Dernière mise à jour le 29 mai 2026
Type de projet
Étude scientifique
Promotion
ALCS
Dispositif de financement
AAP générique VIH/sida, IST, hépatites virales, tuberculose (2024-2)
Montant de l’aide allouée
398 865€
Durée
36 mois
Statut
En cours
Coordinateurs
Marion Di Ciaccio (IRD) & Mustapha Sodqi (Université Hassan II de Casablanca)
Structures
Maroc : ALCS, Laboratoire Glab, CHU IBN Rochd / France : SESSTIM, Coalition PLUS, IAME, Hôpital Bichat
Pathogènes
VIH, HPV (anal)
Le projet de recherche communautaire SAMAR (ANRS 0682), lancé en mars 2026, participe à l’amélioration de l’offre de santé anale au Maroc pour les hommes ayant des relations sexuelles avec des hommes (HSH) et travailleuses du sexe (TS), vivant ou non avec le VIH. Il s’inscrit dans la dynamique des cliniques de santé sexuelle et reproductive (CSSR) de l’Association de lutte contre le sida (ALCS), où la santé anale a été intégrée depuis 2022 en réponse à des besoins croissants observés en consultation.
L’objectif du projet est d’évaluer l’acceptabilité de cette offre auprès de toutes les parties prenantes, d’intégrer le dépistage de l’infection au papillomavirus humain à haut risque (HPV-HR) et d’adapter l’offre aux besoins des personnes concernées.
Le cancer anal reste rare en population générale (0,35 pour 100 000 personnes-années chez les hommes et 0,57 chez les femmes), mais son risque est fortement augmenté dans certaines populations. Il est multiplié par 85 chez les HSH vivant avec le VIH et par 8 chez les femmes séronégatives, suggérant une forte exposition chez les TS.
Dans 90% des cas, ce cancer est lié à une infection par les papillomavirus humains à haut risque (HPV-HR), une infection sexuellement transmissible pouvant survenir malgré l’usage du préservatif et plus fréquente chez les personnes vivant avec le VIH. Une surveillance régulière, incluant un examen proctologique avec anuscopie et biopsies si nécessaire, est donc essentielle chez les populations à risque.
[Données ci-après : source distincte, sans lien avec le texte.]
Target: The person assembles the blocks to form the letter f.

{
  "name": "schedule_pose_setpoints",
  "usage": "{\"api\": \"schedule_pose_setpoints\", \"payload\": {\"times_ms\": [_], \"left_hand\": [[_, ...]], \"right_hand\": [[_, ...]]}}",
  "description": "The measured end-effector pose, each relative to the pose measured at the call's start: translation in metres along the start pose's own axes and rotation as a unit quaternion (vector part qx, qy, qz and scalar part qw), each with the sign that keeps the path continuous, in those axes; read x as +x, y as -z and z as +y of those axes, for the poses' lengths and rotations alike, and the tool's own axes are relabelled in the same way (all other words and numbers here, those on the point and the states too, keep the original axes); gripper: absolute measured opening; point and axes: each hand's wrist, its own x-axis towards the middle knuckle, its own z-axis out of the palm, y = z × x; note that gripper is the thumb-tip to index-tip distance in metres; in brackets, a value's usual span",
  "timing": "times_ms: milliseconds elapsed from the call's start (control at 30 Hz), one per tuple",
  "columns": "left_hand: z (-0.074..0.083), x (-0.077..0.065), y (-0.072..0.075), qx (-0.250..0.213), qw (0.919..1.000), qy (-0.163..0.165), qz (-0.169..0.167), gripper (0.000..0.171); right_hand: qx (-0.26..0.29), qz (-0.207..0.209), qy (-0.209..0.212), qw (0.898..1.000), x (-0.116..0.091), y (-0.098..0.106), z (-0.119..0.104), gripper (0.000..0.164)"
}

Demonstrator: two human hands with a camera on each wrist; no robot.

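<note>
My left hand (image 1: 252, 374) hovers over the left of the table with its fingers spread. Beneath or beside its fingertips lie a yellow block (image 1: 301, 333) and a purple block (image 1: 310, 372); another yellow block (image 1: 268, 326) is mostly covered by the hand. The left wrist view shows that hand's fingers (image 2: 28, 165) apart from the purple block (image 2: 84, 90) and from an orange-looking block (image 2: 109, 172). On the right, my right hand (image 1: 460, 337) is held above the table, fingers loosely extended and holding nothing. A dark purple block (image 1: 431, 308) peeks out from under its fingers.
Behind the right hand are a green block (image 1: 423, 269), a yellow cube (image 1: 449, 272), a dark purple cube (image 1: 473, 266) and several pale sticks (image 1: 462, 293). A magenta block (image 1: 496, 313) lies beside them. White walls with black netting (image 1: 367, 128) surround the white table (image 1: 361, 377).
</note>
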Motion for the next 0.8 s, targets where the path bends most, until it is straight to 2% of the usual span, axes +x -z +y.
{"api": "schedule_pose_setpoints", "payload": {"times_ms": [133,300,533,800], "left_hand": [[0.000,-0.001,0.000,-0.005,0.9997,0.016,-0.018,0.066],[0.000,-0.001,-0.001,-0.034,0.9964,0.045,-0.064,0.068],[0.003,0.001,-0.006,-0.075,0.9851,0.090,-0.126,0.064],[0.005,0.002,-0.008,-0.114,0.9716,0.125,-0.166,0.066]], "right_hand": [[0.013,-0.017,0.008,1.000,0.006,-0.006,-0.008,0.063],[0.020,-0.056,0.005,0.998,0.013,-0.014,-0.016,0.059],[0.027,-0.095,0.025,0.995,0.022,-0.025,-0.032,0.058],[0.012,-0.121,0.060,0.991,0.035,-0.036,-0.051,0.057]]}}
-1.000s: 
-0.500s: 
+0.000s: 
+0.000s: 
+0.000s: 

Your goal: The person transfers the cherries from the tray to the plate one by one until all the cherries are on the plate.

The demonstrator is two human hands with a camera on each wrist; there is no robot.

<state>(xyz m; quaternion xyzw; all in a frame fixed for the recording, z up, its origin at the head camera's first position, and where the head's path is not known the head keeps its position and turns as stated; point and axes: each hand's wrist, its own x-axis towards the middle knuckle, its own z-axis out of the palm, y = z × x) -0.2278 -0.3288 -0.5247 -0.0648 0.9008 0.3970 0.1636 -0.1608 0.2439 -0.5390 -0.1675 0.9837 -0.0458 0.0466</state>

Pourtant, l’accès à cette offre reste limité par des barrières multiples : tabou autour de la santé anale, stigmatisation des groupes à risque, manque de connaissances sur le cancer anal et son dépistage et expérience limitée des médecins des examens proctologiques.
Au Maroc, la stigmatisation des personnes vivant avec le VIH constitue un frein majeur au recours aux services de santé. Si l’épidémiologie du HPV est documentée chez les femmes, elle concerne essentiellement l’infection cervicale, et reste peu connue chez les hommes et pour les localisations anales.
Les activités de l’ALCS montrent une fréquence croissante des pathologies anales lors des consultations IST dans les CSSR. Cette évolution a conduit à former des médecins à la santé anale et à intégrer cette dimension dans l’offre de prévention et de soins.
Le projet SAMAR (dont le terme, d’origine arabe, signifie « préservation » ou « conversation nocturne ») s’inscrit dans cette dynamique en contribuant à son renforcement et à son adaptation, notamment en intégrant le dépistage du HPV par auto-prélèvement anal (APA).
Le projet repose sur trois volets complémentaires :
Le projet SAMAR produira des données inédites sur l’infection HPV anale chez les HSH et TS vivant avec le VIH au Maroc, dans un contexte où ces informations sont actuellement absentes. Il permettra également d’évaluer l’acceptabilité de la consultation anale et de l’auto-prélèvement anal dans un pays du Sud, ainsi que l’apport d’une approche communautaire.
Enfin, SAMAR contribuera à structurer un circuit d’orientation et de prise en charge adapté aux besoins des populations concernées, en renforçant les liens entre les CSSR de l’ALCS et le système de soins national.